WHAT NEEDS TO BE DONE
Each line of the data has to be retyped exactly as it is.

□ □ □ □ □ □ □

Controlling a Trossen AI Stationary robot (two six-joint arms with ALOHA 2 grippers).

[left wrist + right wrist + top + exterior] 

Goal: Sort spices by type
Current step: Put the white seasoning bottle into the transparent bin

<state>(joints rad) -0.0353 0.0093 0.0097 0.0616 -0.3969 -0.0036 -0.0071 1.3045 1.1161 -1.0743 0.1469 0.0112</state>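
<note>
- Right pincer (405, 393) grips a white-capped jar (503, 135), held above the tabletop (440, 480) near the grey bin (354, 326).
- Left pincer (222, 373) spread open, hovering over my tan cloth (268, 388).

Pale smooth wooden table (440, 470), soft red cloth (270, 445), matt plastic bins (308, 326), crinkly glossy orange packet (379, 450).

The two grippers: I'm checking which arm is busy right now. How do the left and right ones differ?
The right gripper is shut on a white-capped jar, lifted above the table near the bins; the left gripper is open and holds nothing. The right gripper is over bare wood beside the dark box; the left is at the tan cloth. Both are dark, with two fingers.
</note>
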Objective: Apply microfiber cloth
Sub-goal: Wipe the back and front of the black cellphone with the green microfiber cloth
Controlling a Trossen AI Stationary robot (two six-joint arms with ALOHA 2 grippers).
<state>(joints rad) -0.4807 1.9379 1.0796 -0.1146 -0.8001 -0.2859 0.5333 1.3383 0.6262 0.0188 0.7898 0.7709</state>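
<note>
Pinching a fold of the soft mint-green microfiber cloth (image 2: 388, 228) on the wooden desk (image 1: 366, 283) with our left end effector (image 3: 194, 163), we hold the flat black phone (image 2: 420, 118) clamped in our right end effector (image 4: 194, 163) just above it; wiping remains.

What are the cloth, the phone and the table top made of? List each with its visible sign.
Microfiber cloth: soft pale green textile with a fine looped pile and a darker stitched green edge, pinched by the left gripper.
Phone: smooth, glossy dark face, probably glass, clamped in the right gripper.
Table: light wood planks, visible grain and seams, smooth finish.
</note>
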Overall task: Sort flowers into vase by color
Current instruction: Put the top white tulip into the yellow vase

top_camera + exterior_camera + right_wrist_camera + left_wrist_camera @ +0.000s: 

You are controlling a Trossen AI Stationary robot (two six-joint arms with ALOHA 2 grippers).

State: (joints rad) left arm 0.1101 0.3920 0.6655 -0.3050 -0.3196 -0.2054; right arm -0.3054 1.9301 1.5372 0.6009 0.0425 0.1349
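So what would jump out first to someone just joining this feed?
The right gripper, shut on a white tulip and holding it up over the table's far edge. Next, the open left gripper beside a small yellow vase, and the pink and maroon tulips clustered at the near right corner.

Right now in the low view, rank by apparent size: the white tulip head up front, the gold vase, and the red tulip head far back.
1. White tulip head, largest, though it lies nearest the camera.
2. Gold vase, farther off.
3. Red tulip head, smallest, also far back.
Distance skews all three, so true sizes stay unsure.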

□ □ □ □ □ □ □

REPLY
Controlling a Trossen AI Stationary robot (two six-joint arms with ALOHA 2 grippers).

[left wrist + right wrist + top + exterior] 

Goal: Sort spices by type
Current step: Put the white seasoning bottle into the transparent bin

<state>(joints rad) -0.0353 0.0093 0.0097 0.0616 -0.3969 -0.0036 -0.0071 1.3045 1.1161 -1.0743 0.1469 0.0112</state>
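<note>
- Right pincer (405, 393) grips a white-capped jar (503, 135), held above the tabletop (440, 480) near the grey bin (354, 326).
- Left pincer (222, 373) spread open, hovering over my tan cloth (268, 388).

Pale smooth wooden table (440, 470), soft red cloth (270, 445), matt plastic bins (308, 326), crinkly glossy orange packet (379, 450).

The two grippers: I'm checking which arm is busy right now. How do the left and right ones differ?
The right gripper is shut on a white-capped jar, lifted above the table near the bins; the left gripper is open and holds nothing. The right gripper is over bare wood beside the dark box; the left is at the tan cloth. Both are dark, with two fingers.
</note>
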Objective: Apply microfiber cloth
Sub-goal: Wipe the back and front of the black cellphone with the green microfiber cloth
Controlling a Trossen AI Stationary robot (two six-joint arms with ALOHA 2 grippers).
<state>(joints rad) -0.4807 1.9379 1.0796 -0.1146 -0.8001 -0.2859 0.5333 1.3383 0.6262 0.0188 0.7898 0.7709</state>
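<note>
Pinching a fold of the soft mint-green microfiber cloth (image 2: 388, 228) on the wooden desk (image 1: 366, 283) with our left end effector (image 3: 194, 163), we hold the flat black phone (image 2: 420, 118) clamped in our right end effector (image 4: 194, 163) just above it; wiping remains.

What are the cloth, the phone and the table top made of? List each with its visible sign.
Microfiber cloth: soft pale green textile with a fine looped pile and a darker stitched green edge, pinched by the left gripper.
Phone: smooth, glossy dark face, probably glass, clamped in the right gripper.
Table: light wood planks, visible grain and seams, smooth finish.
</note>
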Overall task: Sort flowers into vase by color
Current instruction: Put the top white tulip into the yellow vase

top_camera + exterior_camera + right_wrist_camera + left_wrist_camera @ +0.000s: 

You are controlling a Trossen AI Stationary robot (two six-joint arms with ALOHA 2 grippers).

State: (joints rad) left arm 0.1101 0.3920 0.6655 -0.3050 -0.3196 -0.2054; right arm -0.3054 1.9301 1.5372 0.6009 0.0425 0.1349
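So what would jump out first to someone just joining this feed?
The right gripper, shut on a white tulip and holding it up over the table's far edge. Next, the open left gripper beside a small yellow vase, and the pink and maroon tulips clustered at the near right corner.

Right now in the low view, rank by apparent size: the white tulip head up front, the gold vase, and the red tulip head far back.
1. White tulip head, largest, though it lies nearest the camera.
2. Gold vase, farther off.
3. Red tulip head, smallest, also far back.
Distance skews all three, so true sizes stay unsure.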

No more work remains for this exercise.